| Try it |
Exactly as written, return all the data, leaving its pictures behind.

===== The data =====

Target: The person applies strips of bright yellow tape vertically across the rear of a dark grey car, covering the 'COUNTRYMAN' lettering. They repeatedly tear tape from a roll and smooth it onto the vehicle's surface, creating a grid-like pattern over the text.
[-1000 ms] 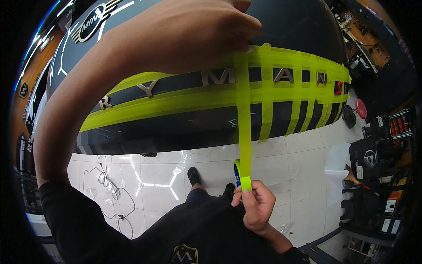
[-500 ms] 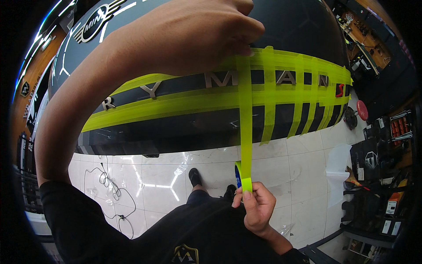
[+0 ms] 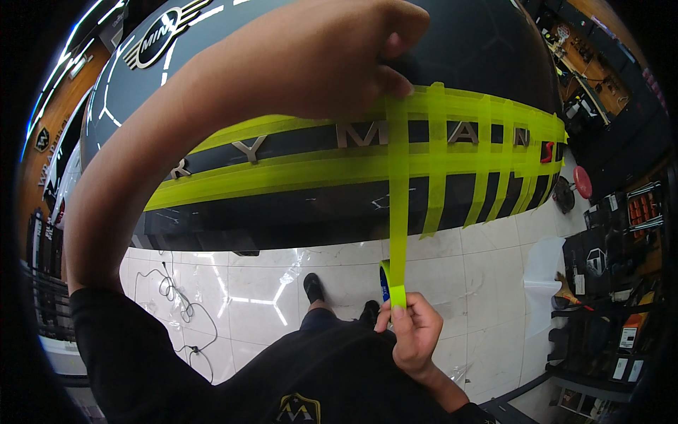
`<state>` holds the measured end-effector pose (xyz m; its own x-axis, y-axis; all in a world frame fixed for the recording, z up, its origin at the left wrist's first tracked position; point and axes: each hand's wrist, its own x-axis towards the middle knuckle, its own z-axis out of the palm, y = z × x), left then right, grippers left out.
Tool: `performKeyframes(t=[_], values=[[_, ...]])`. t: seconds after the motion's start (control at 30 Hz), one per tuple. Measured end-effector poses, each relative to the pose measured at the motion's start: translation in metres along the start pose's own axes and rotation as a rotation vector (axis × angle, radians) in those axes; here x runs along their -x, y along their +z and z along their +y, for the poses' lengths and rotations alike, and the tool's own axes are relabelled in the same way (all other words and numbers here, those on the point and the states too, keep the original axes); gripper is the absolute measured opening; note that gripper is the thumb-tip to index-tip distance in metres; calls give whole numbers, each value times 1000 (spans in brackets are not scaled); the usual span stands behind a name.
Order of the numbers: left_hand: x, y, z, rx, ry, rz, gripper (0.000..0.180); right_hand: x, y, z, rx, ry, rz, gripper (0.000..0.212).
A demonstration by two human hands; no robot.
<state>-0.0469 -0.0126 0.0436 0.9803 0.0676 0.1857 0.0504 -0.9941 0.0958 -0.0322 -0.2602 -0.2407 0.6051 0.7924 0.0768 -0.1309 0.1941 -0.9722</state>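
A strip of yellow-green masking tape (image 3: 399,205) hangs taut down the dark grey car panel (image 3: 318,205), just right of a chrome letter (image 3: 361,134). At its upper end my left hand (image 3: 353,67) has its fingers curled and the thumb at the tape against the panel; part of its grip is hidden. Below the panel's lower edge, my right hand (image 3: 413,328) pinches the tape beside its roll (image 3: 385,281), the roll hanging at the fingertips. Long tape bands run above and below the row of letters, crossed by several short vertical strips (image 3: 436,205) on the right.
A winged badge (image 3: 157,39) sits higher on the panel at left. A cable (image 3: 169,288) lies loosely on the pale tiled floor (image 3: 487,275). To the right stand a red stool (image 3: 582,182), white sheeting (image 3: 542,279) and black cases (image 3: 592,258) with tools.
The view has shifted slightly, so the panel and letters appear a little lower and further right. Both hands keep their places on the tape, which stays stretched between them.
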Motion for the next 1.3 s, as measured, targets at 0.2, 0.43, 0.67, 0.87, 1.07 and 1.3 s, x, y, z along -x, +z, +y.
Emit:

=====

| Output below |
Target: The person applies strips of bright yellow tape vertically across the rear of a dark grey car, covering the 'COUNTRYMAN' lettering. They repeatedly tear tape from a roll and smooth it onto the vehicle's surface, creating a grid-like pattern over the text.
[-1000 ms] 
[-500 ms] 
[+0 ms] 
`<state>` holds the measured end-effector pose (xyz m; its own x-axis, y-axis; all in a world frame fixed for the recording, z up, its origin at the left wrist's first tracked position; point and axes: each hand's wrist, its own x-axis towards the middle knuckle, its own z-axis out of the palm, y = z × x), left then right, grippers left out.
Tool: `performKeyframes(t=[_], values=[[_, ...]])`. t: seconds after the motion's start (control at 30 Hz), one per tuple. Measured end-effector poses, each relative to the pose measured at the motion's start: translation in metres along the start pose's own axes and rotation as a rotation vector (axis × angle, radians) in those axes; here x runs along their -x, y along their +z and z along their +y, for the poses' lengths and rotations alike, and the tool's own axes are relabelled in the same way (all other words and numbers here, those on the point and the states too, keep the original axes); gripper is the absolute measured opening; note that gripper is the thumb-tip to index-tip distance in metres; calls give whole numbers, each value times 1000 (spans in brackets are not scaled); the usual span stands behind a name.
Order of the numbers: left_hand: x, y, z, rx, ry, rz, gripper (0.000..0.180); right_hand: x, y, z, rx, ry, rz, gripper (0.000..0.212).
A demonstration by two human hands; no robot.
<state>-0.0469 -0.0126 0.0436 0.9803 0.0676 0.1857 0.0504 -0.9941 0.0958 -0.0322 -0.2602 -0.2407 0.6051 0.7924 0.0768 -0.1309 0.1941 -0.9722</state>
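A strip of yellow-green masking tape (image 3: 399,205) hangs taut down the dark grey car panel (image 3: 318,205), just right of a chrome letter (image 3: 361,134). At its upper end my left hand (image 3: 353,67) has its fingers curled and the thumb at the tape against the panel; part of its grip is hidden. Below the panel's lower edge, my right hand (image 3: 413,328) pinches the tape beside its roll (image 3: 385,281), the roll hanging at the fingertips. Long tape bands run above and below the row of letters, crossed by several short vertical strips (image 3: 436,205) on the right.
A winged badge (image 3: 157,39) sits higher on the panel at left. A cable (image 3: 169,288) lies loosely on the pale tiled floor (image 3: 487,275). To the right stand a red stool (image 3: 582,182), white sheeting (image 3: 542,279) and black cases (image 3: 592,258) with tools.
The view has shifted slightly, so the panel and letters appear a little lower and further right. Both hands keep their places on the tape, which stays stretched between them.
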Motion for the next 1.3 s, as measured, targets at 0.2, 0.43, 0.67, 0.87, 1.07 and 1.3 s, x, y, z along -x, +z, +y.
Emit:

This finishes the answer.